In the lecture we learned that regular PCA is ill suited for special cases of data. In this assignment we will take a look at local PCA which is used for clustered data (ML-06, Slide 25). This is mostly a repetition of algorithms we already used. Feel free to use the built-in functions for k-means clustering and PCA from the libraries (we already included the right imports to set you on track). See:
* For K-Means
    * [scipy.cluster.vq.vq](https://docs.scipy.org/doc/scipy/reference/generated/scipy.cluster.vq.vq.html)
    * [scipy.cluster.vq.kmeans](https://docs.scipy.org/doc/scipy/reference/generated/scipy.cluster.vq.kmeans.html)
* For PCA    
    * [sklearn.decomposition.PCA](https://scikit-learn.org/stable/modules/generated/sklearn.decomposition.PCA.html)
* To plot arrows
    * [matplotlib.pyplot.quiver](https://matplotlib.org/stable/api/_as_gen/matplotlib.pyplot.quiver.html)
* Numpy
    * [@ / np.matmul](https://numpy.org/doc/stable/reference/generated/numpy.matmul.html#numpy.matmul)
    * [.T / np.transpose](https://numpy.org/doc/stable/reference/generated/numpy.transpose.html#numpy.transpose)

In [None]:
%matplotlib notebook

import numpy as np
import numpy.random as rnd
import matplotlib.pyplot as plt

from numpy.random import multivariate_normal as multNorm

from scipy.cluster.vq import kmeans, vq
from sklearn.decomposition import PCA

np.random.seed(42)

# Generate clustered data - you may plot the data to take a look at it
data = np.vstack((multNorm([2, 2], [[0.1, 0], [0, 1]], 100),
                  multNorm([-2, -4], [[1, 0], [0, 0.3]], 100)))

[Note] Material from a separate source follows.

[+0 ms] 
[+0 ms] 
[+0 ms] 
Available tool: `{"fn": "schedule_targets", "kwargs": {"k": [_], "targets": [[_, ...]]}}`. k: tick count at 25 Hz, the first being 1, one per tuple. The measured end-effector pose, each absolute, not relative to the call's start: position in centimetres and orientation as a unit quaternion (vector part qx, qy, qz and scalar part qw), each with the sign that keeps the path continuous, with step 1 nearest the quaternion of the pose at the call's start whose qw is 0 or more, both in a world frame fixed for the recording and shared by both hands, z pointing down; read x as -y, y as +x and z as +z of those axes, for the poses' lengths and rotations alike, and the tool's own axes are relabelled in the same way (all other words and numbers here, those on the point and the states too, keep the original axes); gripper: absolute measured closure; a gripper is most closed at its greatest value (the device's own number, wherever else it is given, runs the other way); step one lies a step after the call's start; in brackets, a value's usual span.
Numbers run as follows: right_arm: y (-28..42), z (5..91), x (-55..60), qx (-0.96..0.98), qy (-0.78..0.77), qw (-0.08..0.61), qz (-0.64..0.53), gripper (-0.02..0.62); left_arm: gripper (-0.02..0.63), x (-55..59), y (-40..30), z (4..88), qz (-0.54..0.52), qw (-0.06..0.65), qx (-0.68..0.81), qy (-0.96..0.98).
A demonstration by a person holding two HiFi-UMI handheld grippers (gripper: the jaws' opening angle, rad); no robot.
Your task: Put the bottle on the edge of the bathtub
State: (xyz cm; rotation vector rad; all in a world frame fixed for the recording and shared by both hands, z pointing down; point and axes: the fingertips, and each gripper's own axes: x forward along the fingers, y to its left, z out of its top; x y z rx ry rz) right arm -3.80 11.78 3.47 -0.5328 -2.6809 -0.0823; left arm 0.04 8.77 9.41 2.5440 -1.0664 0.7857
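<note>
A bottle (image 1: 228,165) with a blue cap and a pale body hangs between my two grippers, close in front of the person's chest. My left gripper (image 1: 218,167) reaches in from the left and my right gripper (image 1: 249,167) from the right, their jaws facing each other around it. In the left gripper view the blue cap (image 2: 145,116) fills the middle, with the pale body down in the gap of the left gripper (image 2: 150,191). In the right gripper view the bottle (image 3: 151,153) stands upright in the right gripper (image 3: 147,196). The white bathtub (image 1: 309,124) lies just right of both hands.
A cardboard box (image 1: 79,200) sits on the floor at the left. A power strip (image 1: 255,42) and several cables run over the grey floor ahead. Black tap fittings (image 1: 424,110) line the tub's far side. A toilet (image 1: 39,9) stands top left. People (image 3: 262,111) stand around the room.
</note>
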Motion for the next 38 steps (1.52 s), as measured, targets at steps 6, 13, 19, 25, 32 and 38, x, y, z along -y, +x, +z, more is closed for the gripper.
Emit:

# TODO: Apply k-means to the data.
# YOUR CODE HERE

# TODO: Apply PCA for each cluster and store each two largest components.
# YOUR CODE HERE

# TODO: Plot the results of k-means and local PCA
# YOUR CODE HERE

## Assignment 2: Projection Pursuit (3 points)

**a)** Explain in your own words the idea of projection pursuit. Is it a linear or non-linear method for dimension reduction? Discuss why high variance, non-Gaussianness and clusters indicate an interesting feature. What is the relation to PCA? 

YOUR ANSWER HERE

**b)** Explain how the different indices (Friedman-Tukey, Hermite, Natural Hermite, and Entropy) detect interesting features and discuss advantages and disadvantages.

YOUR ANSWER HERE

**c)** Explain the idea of projection pursuit for clustering (ML-06, slides 56-58). How is the index computed and why does maximizing that index yield good clusters?

YOUR ANSWER HERE

## Assignment 3: Hebbian Learning (6 points)

In the lecture (ML-07, Slides 10ff.) there is a simplified version of Ivan Pavlov's famous experiment on classical conditioning. In this exercise you will take a look into this simplified model and create your own conditionable dog with a simple Hebbian learning rule.

### a) Programming a Dog
To model the dog salivation behavior we will need to model an unconditioned and a conditioned stimulus: food and bell. They are represented as lists: `weight_food` and `weight_bell`. Note that one could just use a single number, the lists are only here to keep track of the history for a nice output. It is possible to access the current weight by selecting the last item of each list, respectively: `weight_food[-1]`.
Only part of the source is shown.